Join Conditions In Power Query, Part 1

In last week’s post I showed how to create a simple LIKE function in Power Query which could be used in a calculated column. This week I’m going to show you how you can use this function in a condition when joining two tables together.

Consider the following two tables in an Excel worksheet:

image

Let’s say you want to join the Patterns table to the Phrases table, but only return the rows for each pattern where the Like() function returns true. Power Query has good support for different types of joins in the Table.Join() and Table.NestedJoin() functions but it isn’t immediately obvious how to handle join conditions such as this one.
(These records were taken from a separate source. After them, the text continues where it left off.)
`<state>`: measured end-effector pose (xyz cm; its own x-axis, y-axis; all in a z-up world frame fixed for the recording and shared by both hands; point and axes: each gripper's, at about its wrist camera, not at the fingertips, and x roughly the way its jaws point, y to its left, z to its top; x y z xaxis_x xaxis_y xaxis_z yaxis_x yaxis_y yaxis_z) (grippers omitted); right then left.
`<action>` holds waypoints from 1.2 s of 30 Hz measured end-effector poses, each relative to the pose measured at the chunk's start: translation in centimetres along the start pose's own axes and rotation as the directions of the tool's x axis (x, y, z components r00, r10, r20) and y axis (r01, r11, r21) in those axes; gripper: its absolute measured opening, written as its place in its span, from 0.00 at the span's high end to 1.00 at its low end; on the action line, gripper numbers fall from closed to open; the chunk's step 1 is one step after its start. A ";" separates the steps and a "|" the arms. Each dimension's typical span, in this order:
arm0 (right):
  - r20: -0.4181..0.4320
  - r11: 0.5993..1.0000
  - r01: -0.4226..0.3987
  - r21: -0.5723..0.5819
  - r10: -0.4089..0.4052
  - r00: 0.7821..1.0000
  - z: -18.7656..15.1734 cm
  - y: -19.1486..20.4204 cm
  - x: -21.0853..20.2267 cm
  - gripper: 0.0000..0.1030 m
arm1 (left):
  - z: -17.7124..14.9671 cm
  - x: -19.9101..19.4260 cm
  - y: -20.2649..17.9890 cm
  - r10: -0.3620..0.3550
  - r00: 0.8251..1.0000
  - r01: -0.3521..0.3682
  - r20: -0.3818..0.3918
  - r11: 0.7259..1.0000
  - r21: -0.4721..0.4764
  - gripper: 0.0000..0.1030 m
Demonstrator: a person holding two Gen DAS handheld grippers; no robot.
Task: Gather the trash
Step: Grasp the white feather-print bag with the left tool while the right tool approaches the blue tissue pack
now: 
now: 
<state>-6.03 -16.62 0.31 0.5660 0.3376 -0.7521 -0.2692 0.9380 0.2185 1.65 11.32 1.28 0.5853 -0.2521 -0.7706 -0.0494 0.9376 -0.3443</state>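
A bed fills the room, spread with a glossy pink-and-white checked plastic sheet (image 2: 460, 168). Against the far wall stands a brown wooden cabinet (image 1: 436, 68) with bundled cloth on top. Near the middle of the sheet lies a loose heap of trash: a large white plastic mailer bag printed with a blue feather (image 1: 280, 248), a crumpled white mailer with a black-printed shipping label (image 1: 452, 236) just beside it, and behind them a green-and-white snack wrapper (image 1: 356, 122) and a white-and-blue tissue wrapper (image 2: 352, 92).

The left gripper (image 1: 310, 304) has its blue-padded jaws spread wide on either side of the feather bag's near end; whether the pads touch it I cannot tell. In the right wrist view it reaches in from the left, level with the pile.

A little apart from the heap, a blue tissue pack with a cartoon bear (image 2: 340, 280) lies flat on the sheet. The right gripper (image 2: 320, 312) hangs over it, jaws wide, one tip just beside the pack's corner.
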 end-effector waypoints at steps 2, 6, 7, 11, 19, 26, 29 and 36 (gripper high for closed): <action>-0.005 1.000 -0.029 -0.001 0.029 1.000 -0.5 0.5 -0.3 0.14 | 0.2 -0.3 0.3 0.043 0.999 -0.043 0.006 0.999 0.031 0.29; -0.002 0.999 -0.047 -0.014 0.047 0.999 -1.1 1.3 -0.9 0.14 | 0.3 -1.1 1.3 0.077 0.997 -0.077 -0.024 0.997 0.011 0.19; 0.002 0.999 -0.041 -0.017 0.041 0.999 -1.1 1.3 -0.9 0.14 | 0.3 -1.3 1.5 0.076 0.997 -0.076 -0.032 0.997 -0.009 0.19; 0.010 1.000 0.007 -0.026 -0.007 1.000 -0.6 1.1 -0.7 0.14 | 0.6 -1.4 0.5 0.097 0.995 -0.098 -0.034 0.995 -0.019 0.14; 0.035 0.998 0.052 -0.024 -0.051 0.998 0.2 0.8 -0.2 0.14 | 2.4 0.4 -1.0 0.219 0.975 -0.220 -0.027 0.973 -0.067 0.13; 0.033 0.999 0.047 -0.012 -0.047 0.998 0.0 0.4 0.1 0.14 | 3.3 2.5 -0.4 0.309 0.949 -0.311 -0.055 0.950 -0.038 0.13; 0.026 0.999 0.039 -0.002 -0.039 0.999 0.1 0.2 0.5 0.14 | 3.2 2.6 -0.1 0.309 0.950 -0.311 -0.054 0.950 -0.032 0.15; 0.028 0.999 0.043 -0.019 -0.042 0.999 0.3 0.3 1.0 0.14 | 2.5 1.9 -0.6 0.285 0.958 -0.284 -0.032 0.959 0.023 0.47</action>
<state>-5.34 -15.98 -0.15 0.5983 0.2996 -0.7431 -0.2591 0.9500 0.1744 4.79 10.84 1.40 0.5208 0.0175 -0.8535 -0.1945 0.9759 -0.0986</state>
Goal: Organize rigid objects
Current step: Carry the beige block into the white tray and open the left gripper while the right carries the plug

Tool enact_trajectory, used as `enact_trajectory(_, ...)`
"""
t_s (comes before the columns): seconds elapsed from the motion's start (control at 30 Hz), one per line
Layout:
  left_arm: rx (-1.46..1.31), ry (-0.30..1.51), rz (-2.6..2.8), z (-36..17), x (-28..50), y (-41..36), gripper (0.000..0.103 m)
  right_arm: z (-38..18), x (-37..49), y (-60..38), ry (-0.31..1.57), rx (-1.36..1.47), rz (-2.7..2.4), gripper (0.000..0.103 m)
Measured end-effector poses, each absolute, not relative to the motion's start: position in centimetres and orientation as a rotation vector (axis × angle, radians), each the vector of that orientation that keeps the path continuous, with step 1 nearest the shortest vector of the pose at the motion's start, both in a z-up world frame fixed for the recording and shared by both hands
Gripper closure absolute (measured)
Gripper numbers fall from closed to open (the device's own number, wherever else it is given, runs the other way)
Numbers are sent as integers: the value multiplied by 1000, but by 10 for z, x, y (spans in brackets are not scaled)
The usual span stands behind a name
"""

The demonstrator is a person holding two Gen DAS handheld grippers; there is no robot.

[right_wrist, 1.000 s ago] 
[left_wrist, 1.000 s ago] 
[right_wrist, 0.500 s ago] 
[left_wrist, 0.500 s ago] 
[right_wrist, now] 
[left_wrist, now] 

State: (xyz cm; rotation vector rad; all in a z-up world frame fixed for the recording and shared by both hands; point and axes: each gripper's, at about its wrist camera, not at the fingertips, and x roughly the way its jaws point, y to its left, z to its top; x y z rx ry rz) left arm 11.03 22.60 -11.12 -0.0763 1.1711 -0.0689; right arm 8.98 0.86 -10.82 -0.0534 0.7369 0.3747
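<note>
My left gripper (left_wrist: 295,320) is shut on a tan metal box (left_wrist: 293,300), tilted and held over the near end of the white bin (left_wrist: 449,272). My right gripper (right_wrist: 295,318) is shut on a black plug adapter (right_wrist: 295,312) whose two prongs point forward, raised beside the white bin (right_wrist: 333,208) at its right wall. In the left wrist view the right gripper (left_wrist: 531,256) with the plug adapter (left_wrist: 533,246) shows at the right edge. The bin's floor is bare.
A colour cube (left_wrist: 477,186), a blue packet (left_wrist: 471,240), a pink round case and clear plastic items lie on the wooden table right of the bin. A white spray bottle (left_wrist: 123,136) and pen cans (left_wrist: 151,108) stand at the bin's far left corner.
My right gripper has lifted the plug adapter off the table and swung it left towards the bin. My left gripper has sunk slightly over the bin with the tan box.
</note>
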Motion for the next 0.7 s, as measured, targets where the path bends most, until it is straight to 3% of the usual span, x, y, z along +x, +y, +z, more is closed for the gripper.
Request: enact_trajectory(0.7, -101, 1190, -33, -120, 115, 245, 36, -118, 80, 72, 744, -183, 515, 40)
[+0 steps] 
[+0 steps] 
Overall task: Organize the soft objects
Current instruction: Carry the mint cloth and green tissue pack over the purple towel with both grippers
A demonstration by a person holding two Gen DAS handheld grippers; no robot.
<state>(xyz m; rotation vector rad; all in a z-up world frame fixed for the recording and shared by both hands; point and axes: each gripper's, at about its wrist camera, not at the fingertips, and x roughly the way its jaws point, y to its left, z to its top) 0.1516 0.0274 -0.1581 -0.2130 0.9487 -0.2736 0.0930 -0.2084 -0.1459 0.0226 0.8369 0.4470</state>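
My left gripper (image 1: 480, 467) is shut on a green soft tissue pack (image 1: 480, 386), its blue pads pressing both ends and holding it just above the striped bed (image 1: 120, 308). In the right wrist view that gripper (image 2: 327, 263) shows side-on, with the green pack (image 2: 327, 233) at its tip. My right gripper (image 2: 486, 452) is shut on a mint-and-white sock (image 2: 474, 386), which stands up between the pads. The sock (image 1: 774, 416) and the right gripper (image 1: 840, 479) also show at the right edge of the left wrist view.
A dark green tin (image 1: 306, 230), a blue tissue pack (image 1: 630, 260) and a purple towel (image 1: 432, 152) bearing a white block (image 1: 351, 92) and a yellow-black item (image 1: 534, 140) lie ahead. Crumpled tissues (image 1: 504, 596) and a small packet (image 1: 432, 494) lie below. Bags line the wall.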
Here’s the M code for a query that shows you how to do this:

let

    //Load Patterns table

    PatternsTable = Excel.CurrentWorkbook(){[Name="Patterns"]}[Content],

    //Load Phrases table

    PhrasesTable = Excel.CurrentWorkbook(){[Name="Phrases"]}[Content],

    //Add custom column to Patterns that returns the Phrases table for each row

    InsertedCustom = Table.AddColumn(PatternsTable, "AllPhrases", each PhrasesTable),

    //Expand the new column

    ExpandedTable = Table.ExpandTableColumn(InsertedCustom, "AllPhrases", {"Phrases"}, {"Phrases"}),

    //Filter the expanded table using the Like() function

    Custom1 = Table.SelectRows(ExpandedTable, each Like([Phrases],[Patterns]))

in

    Custom1

 

What this query does is the following:

  • Gets the data from both the Patterns table and the Phrases table. I’ve done this as two steps in the same query for simplicity; you might want to create two separate queries to do this.
  • On the Patterns table, add a new custom column that returns the entire Phrases table as a value. The Insert Custom Column dialog and its output will look like this:

  • Expands the new custom column so that every row of the Phrases table is displayed against every row of the Patterns table – in effect, it does a cross join between the two tables. Interestingly there is no option to do a cross join using the Table.Join() and Table.NestedJoin() functions.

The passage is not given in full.